Setelah direncanakan oleh Fuadi, Bima dan Halimah. Mereka bertiga berangkat menuju taman kota. Jarak dari tempat tinggal menuju taman kota sangatlah jauh. Dahulu ketika Fuadi harus menemui Nirmala di taman kota, dia harus mengenakan bus angkutan kota. Biaya untuk menaiki bus itu sendiri tergolong cukup mahal. Fuadi merelakan uang tabungannya agar dapat menemui orang yang dia cintai saat itu.
Ditengah perjalanan mereka membicarakan tentang hal yang akan terjadi di sana. Bima memang menjadi orang yang paling tidak setuju dengan acara ini, tetapi karena paksaan dari Halimah membuat dia harus mengalah. Hal itu sekaligus memperkuat dugaan Fuadi jika Halimah dan Bima memang bukan sekedar sahabat biasa.
“Fu, memang engkau ingin apa ke sana? Bukankah itu hanya sekedar taman biasa. Taman itu memang sudah menjadi saksi bagi kalian, tapi taman itu hanya sebuah tempat. Bagaimanapun dia tidak akan pernah berbicara dan mengerti masalah manusia.” Bima berbicara sembari mendenguskan nafasnya dengan sengaja. Bima sengaja memberi kode bahwa dia tidak ingin melakukan ini.
Bima sebenarnya ingin membantu temannya, tapi menurutnya tindakan mengunjungi sebuah tempat kenangan saja tidak akan memberikan jawaban apa-apa. Memang benar jika itu bisa membuat kita menjadi ingat terhadap kenangan.
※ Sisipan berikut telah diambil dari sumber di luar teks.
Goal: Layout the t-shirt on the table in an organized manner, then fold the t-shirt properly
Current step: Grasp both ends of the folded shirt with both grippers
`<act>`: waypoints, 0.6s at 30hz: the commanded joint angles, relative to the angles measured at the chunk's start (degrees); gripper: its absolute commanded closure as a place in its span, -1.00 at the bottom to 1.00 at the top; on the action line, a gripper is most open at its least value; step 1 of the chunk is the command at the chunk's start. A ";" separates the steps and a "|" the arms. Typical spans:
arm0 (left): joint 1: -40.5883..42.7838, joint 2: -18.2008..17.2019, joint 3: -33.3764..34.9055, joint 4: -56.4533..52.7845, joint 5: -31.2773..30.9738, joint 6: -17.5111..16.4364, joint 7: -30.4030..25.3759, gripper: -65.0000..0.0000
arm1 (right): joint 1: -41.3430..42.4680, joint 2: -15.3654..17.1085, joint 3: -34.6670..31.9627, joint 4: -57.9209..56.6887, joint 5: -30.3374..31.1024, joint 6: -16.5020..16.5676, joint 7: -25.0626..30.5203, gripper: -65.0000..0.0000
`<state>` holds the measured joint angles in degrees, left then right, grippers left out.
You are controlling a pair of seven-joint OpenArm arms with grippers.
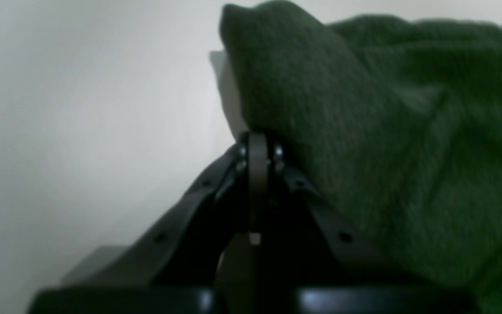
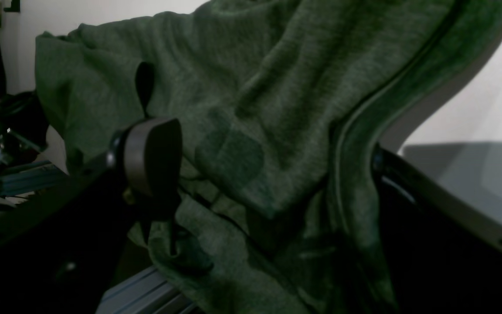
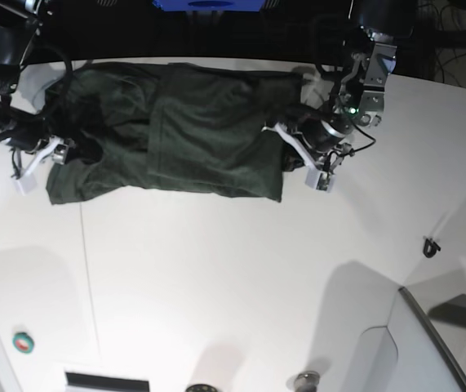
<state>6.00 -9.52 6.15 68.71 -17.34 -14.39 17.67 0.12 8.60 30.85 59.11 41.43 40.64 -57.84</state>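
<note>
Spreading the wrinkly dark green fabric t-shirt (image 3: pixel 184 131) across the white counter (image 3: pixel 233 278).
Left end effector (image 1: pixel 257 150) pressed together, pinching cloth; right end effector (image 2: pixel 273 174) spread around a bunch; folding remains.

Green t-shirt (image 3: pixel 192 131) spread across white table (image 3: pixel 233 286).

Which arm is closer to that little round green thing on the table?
Right. The right gripper sits straight up the base view from the small round green object; the left gripper is far across the white table.
</note>
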 commanded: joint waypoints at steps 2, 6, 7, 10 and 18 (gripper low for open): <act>-0.42 -0.02 0.13 -0.09 1.21 0.81 2.86 1.00 | -0.87 0.15 -0.30 -0.43 -3.85 -0.64 -2.77 -0.33; -0.51 -0.02 0.05 0.26 1.21 0.81 3.12 1.00 | -1.57 0.32 -0.39 -0.34 -3.94 -0.64 -2.77 -0.20; -0.51 -0.02 -0.04 0.26 1.21 0.81 3.21 1.00 | -1.92 0.41 -0.39 0.10 -3.94 -0.64 -2.77 -0.20; -0.15 -0.20 -0.48 0.79 1.21 0.81 3.21 1.00 | -3.68 0.41 -0.39 3.79 -3.94 -0.64 -2.77 -0.20; 1.96 -0.37 0.05 4.92 1.21 0.81 3.30 1.00 | -4.38 0.41 -6.72 6.25 -4.02 -0.64 -2.24 -0.08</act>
<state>8.27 -9.69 6.17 73.12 -16.36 -13.52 20.32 -3.99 8.97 24.29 65.28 39.16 40.69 -58.43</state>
Tetapi apa bukti yang bisa didapatkan bila kita mengunjungi. Tidak mungkin kisah ini seperti sejarah yang tiba-tiba saja menemukan benda-benda sebagai bukti atas suatu kejadian. Hidup tidak bisa dengan mudah diskenariokan seperti cerita fiksi.
“Tidak apa-apa. Jika benar aku tidak mampu mendapatkan bukti yang kucari, setidaknya aku bisa menatap tempat ketika terakhir Nirmala pergi pada saat kita masih berpacaran.” Ucap Fuadi menjawab pertanyaan dari Bima. Fuadi mengeluarkan nada yang sangat tidak bersemangat, itu menggambarkan bahwa tempat tersebut adalah luka yang sangat hebat bagi dia.
Setelah mendengar jawaban sahabatnya, rasanya Bima tidak bisa menolak permintaan itu. Bima adalah orang yang sangat membenci kebohongan, bagaimanapun dia juga ingin rasanya menghajar wajar Nirmala. Hanya karena dia perempuan bukan berarti dia bisa seenaknya saja menyakiti perasaan laki-laki. Dan sebagai laki-laki hanya karena dia perempuan bukan berarti tidak bisa memberikan pelajaran. Seperti itulah prinsip seorang Bima.
Setelah diam karena tidak ada topik yang harus dibicarakan, lagi-lagi pemandangan yang kurang mengenakkan harus terjadi di depan Fuadi. Tertangkap jelas di depannya bahwa Halimah dengan Bima sedang bergandengan tangan. Perasaan Fuadi semakin saja kacau melihat hal itu, ditambah lagi dia sedang memikirkan ucapan Bima. Setidaknya ketika sampai di sana apa yang harus dia cari. Tidak ingin dengan mudahnya terpancing emosi, Fuadi memutuskan untuk mengabaikan peristiwa yang baru saja dia lihat. Fuadi menyenderkan kepalanya ke kaca mobil, dan memejamkan matanya untuk beristirahat sejenak.
Ketika Fuadi membuka mata dia mampu merasakan bahwa mobil sudah berhenti. Dia memperhatikan sekitar, dan ternyata Bima dan Halimah juga masih ada di dalam. Sepertinya mereka baru saja tiba di tempat. Di depan kaca mobil jelas terpampang pohon yang rindang. Sepertinya Bima memutuskan untuk memarkirkan mobil di lokasi yang rimbun akan dedaunan.
“Mari kita turun.” Fuadi secara langsung meminta semuanya untuk turun walaupun dia dalam kondisi baru saja terbangun dari tidur lelapnya.
“Ah, sepertinya kau sudah bangun. Bagaimana istirahatnya? Semoga saja itu bisa sedikit meringankan beban engkau.” Saut Halimah ketika melihat sahabatnya itu sudah terbangun.